Luiz Inácio Lula da Silva sancionou a Lei nº 15.352/2026, que eleva a Autoridade Nacional de Proteção de Dados ao status de Agência Nacional de Proteção de Dados (ANPD).
A medida fortalece o órgão responsável por fiscalizar o uso de dados pessoais no Brasil e amplia sua estrutura administrativa e técnica.
Entre as principais mudanças previstas na nova legislação está a criação de 200 cargos efetivos de especialista em regulação e proteção de dados. As vagas serão preenchidas por meio de concurso público.
A norma foi publicada no Diário Oficial da União na quarta-feira (25).
Segundo o governo federal, a reestruturação atende ao aumento das atribuições da ANPD, especialmente diante da responsabilidade de regulamentar o Estatuto Digital da Criança e do Adolescente, conhecido como ECA Digital.
O novo estatuto foi instituído pela Lei nº 15.211/2025 e entra em vigor em 17 de março de 2026.
A legislação sancionada teve origem na Medida Provisória nº 1.317/2025 e foi aprovada pelo Senado Federal no dia 24. A relatoria ficou a cargo do senador Alessandro Vieira (MDB-SE), antes do texto seguir para sanção presidencial.
Com a mudança, a ANPD passa a funcionar como uma autarquia vinculada ao Ministério da Justiça e Segurança Pública, com autonomia funcional, técnica, administrativa, decisória e financeira, além de patrimônio próprio. A nova estrutura também prevê a criação de um órgão interno de auditoria.
Os 200 novos cargos foram viabilizados por meio da transformação de 797 cargos vagos pertencentes a outras carreiras do serviço público.
A lei autoriza ainda a criação de quatro cargos em comissão e 14 funções comissionadas, que deverão ser ocupados exclusivamente por servidores públicos.
O texto mantém os servidores que já atuam na ANPD e prorroga até 31 de dezembro de 2028 o prazo para requisição irrecusável de funcionários de outros órgãos para a agência.
De acordo com o governo, o reforço no quadro de pessoal é considerado essencial para dar conta das novas competências atribuídas à ANPD.

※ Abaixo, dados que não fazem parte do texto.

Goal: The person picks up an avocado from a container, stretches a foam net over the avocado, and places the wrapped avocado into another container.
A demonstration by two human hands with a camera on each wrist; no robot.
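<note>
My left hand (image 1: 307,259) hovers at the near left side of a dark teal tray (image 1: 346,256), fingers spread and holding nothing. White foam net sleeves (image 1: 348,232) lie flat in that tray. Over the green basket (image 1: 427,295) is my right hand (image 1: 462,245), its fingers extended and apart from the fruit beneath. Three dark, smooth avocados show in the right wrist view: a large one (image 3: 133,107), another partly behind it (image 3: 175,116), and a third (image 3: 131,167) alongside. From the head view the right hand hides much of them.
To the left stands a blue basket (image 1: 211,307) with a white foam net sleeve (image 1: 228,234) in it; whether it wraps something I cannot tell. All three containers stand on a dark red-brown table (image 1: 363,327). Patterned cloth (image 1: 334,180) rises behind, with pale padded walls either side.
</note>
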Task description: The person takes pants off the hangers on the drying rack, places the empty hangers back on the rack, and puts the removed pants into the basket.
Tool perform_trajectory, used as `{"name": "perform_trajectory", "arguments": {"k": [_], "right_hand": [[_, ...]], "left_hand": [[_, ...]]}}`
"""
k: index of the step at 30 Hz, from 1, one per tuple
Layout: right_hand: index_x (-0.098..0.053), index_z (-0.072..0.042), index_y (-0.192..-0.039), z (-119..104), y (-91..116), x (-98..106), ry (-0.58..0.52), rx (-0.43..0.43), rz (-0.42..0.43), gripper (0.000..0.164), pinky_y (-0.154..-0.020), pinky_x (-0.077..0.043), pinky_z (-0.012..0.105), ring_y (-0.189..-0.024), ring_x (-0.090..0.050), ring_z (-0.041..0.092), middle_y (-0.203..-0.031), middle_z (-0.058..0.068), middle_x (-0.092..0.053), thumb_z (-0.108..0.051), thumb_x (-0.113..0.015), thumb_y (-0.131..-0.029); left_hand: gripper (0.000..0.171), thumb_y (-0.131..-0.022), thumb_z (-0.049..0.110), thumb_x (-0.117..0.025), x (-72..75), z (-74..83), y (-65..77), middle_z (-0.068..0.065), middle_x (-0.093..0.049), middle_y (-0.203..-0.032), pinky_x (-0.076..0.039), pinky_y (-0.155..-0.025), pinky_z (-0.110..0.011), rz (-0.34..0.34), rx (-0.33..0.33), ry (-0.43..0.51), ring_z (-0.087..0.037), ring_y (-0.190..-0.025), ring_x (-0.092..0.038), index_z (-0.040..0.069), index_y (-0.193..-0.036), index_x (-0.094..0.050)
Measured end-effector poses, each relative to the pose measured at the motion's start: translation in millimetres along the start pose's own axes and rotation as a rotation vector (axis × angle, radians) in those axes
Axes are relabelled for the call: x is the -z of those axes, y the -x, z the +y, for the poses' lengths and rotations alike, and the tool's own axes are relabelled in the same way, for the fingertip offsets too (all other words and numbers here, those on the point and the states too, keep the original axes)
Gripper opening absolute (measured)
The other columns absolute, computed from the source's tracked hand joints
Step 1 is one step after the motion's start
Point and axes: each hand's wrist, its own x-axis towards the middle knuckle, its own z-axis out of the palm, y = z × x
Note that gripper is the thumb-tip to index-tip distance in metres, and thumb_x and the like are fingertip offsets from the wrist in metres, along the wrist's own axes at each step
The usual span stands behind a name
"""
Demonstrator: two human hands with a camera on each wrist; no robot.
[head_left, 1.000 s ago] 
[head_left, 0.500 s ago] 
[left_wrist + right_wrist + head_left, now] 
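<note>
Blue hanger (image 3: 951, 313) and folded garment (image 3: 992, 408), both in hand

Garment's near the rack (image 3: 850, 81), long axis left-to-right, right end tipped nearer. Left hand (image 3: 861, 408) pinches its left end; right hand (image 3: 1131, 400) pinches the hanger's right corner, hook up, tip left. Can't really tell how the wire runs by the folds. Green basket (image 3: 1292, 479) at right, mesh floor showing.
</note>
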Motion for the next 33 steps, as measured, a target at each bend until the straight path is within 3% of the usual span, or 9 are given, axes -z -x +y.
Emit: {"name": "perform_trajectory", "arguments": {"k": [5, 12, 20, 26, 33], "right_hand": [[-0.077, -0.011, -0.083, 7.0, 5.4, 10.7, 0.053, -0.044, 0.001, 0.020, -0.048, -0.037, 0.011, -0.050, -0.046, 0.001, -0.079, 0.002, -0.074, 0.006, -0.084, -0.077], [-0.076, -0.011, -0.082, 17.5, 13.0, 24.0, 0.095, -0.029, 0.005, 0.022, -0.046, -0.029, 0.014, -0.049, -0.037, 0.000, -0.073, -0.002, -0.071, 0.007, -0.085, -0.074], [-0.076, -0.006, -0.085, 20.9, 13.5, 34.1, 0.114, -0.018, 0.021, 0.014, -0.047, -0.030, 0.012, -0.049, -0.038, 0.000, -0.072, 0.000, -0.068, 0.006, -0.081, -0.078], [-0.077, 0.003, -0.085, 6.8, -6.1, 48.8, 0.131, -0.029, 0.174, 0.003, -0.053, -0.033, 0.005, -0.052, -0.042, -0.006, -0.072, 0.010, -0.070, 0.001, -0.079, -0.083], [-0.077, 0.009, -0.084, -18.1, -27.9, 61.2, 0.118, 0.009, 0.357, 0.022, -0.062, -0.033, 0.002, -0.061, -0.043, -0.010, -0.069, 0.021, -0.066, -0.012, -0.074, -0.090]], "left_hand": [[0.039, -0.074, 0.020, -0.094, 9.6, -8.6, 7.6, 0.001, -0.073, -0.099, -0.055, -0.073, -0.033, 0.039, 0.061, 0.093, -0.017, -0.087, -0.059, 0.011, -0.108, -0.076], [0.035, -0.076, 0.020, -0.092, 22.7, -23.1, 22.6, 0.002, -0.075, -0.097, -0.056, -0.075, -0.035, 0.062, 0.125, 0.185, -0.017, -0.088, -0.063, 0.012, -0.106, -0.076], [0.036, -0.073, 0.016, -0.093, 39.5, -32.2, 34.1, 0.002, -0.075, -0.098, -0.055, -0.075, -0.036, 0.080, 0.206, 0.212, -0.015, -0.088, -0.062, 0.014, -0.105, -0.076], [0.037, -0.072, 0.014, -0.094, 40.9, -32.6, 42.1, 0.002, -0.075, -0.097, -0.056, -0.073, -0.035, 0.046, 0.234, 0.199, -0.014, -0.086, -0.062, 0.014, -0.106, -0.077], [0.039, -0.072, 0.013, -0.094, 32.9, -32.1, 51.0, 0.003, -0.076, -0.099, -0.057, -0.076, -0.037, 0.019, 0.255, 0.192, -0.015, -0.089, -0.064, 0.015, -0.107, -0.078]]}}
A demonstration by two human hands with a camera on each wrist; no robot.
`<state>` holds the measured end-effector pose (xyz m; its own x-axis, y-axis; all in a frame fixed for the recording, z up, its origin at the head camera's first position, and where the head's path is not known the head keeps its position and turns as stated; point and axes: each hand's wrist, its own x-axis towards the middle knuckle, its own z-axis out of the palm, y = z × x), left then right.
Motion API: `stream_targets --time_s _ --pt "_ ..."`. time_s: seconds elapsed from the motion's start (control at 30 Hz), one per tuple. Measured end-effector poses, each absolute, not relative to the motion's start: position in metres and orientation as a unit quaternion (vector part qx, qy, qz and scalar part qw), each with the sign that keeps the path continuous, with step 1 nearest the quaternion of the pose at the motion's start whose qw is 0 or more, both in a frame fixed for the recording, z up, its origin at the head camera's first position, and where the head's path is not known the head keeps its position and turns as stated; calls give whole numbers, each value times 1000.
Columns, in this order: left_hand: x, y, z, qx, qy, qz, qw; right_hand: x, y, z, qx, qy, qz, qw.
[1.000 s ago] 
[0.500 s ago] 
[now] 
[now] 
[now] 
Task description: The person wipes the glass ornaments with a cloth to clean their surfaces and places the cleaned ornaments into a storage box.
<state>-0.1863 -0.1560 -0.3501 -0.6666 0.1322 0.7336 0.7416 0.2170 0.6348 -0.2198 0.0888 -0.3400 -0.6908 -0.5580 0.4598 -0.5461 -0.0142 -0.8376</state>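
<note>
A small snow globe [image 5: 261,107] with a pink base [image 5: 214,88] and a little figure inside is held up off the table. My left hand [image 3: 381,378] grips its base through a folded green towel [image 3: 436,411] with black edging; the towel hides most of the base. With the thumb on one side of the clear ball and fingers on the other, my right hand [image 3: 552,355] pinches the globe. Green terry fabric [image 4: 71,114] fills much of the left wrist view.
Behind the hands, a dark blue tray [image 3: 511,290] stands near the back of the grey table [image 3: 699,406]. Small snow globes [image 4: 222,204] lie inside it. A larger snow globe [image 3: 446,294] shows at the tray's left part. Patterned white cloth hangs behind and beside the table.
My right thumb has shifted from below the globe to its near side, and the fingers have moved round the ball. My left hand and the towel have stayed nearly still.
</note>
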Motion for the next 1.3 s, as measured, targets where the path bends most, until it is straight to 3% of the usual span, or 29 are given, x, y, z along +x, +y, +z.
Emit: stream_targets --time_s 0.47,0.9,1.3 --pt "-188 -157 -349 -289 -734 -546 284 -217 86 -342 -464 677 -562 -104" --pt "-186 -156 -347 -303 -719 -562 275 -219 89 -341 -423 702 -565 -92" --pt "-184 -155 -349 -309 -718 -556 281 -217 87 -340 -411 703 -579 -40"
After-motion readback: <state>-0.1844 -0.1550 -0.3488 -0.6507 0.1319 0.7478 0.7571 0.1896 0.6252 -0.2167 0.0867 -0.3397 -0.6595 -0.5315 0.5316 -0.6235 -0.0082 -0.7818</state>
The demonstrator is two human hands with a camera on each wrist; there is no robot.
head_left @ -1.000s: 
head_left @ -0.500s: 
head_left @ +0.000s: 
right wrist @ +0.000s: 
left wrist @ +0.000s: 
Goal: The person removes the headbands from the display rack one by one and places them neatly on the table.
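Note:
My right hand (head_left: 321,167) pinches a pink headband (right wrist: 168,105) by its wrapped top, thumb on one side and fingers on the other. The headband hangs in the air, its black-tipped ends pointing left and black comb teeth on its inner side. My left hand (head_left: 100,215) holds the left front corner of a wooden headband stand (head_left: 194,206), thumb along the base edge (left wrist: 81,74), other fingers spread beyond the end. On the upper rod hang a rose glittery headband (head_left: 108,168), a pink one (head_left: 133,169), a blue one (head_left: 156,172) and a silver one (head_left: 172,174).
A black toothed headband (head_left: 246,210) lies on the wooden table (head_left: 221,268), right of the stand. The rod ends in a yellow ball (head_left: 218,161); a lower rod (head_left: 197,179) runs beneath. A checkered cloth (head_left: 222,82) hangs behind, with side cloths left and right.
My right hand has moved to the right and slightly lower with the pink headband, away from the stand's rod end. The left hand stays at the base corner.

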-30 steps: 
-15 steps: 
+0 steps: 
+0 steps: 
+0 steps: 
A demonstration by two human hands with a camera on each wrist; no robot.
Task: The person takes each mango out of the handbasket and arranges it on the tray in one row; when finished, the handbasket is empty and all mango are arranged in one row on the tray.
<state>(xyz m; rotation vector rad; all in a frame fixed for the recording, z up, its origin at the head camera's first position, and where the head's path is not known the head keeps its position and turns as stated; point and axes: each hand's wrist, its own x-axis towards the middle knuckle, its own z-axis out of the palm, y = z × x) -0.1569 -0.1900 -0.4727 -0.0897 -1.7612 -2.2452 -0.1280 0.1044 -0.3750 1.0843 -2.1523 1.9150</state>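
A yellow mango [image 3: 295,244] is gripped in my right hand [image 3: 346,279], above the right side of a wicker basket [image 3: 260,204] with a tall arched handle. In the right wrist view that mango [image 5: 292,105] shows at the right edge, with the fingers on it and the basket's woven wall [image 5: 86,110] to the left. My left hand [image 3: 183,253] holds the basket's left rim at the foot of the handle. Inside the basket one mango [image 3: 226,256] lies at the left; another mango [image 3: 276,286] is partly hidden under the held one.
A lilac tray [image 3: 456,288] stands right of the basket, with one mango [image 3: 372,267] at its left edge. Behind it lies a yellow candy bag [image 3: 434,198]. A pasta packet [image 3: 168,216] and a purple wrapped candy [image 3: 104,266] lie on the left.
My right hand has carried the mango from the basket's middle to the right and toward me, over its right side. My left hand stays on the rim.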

O ECA Digital, que ‘amplia regras de proteção de dados e direitos de crianças e adolescentes no ambiente digital‘, entra em vigor seis meses após a publicação da lei.
Para evitar interpretações divergentes, o relator incluiu no texto da medida provisória um dispositivo que deixa explícita a data de início da vigência, fixada em 17 de março de 2026. E mais: Urgente: Irã responde EUA e ataca bases americanas. Clique AQUI para ver. (Foto: Palácio do Planalto; Fontes: Migalhas; Congresso em Foco)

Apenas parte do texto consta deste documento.